● REQUIRED WORK: If a line in the data holds "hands", copy that line out in full.

● PROVIDED DATA:

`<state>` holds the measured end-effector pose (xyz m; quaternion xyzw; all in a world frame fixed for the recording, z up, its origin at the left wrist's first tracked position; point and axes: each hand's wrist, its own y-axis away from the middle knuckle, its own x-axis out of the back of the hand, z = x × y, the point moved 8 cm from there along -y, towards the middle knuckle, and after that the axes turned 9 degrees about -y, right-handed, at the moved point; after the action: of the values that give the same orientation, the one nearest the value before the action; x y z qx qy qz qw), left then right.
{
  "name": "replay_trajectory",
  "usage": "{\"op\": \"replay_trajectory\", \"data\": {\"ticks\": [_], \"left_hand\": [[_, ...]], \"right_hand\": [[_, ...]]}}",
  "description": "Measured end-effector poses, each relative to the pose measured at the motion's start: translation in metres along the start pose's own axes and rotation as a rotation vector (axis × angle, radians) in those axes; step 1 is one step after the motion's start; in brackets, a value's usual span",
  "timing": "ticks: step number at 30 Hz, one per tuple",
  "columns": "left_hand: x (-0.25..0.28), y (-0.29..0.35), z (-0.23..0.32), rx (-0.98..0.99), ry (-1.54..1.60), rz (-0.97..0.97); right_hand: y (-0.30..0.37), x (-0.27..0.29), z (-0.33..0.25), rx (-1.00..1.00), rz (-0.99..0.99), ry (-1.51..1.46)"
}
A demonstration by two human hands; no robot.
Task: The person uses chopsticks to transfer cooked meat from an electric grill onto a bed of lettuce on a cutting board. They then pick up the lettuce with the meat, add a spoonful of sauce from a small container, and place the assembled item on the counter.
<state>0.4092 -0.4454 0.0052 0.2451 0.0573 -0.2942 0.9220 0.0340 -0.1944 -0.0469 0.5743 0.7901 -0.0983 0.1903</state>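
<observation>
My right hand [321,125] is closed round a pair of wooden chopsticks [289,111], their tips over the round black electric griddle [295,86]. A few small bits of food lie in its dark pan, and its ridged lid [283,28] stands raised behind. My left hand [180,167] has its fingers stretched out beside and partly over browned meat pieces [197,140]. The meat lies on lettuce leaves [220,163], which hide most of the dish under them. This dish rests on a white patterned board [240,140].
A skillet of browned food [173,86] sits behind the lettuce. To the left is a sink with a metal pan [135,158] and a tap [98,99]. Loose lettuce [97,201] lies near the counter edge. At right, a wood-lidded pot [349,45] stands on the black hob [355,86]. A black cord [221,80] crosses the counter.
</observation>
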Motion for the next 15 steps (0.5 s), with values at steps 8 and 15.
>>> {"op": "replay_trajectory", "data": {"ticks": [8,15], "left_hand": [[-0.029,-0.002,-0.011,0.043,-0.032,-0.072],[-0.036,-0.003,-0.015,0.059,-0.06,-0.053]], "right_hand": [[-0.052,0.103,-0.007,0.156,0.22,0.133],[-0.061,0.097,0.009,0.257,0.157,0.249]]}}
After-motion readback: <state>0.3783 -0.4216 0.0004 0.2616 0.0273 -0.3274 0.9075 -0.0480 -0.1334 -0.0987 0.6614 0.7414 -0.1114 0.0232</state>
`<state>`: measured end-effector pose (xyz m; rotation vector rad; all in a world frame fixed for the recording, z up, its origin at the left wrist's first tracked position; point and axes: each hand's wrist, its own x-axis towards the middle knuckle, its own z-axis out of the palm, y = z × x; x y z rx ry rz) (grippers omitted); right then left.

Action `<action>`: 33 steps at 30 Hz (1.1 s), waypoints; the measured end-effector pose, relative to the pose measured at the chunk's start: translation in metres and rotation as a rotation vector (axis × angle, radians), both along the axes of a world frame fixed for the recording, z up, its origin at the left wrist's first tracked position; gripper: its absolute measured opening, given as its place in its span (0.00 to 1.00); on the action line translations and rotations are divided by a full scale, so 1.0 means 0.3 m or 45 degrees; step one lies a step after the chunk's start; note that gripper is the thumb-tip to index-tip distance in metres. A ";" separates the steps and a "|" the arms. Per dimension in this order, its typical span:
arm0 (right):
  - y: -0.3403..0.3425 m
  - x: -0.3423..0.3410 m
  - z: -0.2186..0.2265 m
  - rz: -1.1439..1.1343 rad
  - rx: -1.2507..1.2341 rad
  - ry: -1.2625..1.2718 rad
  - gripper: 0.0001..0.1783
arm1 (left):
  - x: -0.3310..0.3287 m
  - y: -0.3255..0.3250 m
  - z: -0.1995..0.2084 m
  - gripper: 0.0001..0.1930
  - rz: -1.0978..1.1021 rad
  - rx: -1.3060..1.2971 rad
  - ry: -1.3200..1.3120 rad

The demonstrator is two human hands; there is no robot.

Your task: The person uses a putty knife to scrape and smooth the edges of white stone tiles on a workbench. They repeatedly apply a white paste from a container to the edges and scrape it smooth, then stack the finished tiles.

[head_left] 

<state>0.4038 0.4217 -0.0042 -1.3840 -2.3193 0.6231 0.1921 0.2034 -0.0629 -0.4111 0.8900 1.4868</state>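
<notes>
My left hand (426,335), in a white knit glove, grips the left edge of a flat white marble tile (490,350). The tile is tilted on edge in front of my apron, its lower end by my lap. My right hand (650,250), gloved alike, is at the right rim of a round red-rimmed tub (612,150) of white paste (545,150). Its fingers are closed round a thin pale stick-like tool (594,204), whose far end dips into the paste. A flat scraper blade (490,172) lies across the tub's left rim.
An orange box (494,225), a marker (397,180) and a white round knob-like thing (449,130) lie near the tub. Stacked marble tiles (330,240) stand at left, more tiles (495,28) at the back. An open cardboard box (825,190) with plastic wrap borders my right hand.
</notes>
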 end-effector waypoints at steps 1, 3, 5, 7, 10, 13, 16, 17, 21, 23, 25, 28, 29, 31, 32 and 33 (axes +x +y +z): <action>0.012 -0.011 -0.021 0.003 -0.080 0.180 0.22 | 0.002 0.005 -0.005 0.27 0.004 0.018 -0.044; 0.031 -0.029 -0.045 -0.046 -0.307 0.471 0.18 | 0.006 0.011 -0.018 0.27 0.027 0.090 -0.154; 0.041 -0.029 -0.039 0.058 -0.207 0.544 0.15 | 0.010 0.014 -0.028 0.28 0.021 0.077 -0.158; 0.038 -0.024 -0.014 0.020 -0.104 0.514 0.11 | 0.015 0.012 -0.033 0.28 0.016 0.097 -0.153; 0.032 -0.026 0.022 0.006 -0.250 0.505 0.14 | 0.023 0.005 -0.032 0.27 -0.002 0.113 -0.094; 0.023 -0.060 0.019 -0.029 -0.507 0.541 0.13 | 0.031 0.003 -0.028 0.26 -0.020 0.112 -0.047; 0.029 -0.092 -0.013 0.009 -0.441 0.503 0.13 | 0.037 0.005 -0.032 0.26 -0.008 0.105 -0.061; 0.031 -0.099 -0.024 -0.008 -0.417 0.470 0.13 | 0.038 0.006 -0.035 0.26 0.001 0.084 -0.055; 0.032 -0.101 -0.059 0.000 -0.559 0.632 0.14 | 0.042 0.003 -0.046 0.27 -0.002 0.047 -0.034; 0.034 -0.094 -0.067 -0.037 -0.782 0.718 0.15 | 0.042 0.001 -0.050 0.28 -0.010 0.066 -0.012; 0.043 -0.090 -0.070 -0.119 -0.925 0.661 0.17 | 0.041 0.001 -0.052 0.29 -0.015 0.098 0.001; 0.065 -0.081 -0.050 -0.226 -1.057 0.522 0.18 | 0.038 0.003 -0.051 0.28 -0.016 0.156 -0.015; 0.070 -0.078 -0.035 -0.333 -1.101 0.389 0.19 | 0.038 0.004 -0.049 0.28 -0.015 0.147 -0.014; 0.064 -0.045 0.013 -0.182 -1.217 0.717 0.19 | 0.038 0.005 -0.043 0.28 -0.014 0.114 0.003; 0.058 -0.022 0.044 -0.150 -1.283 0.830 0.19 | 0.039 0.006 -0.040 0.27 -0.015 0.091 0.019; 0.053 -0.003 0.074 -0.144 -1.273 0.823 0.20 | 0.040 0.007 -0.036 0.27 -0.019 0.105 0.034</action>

● TASK SOLUTION:
A demonstration by two human hands; no robot.
The demonstrator is two human hands; there is no robot.

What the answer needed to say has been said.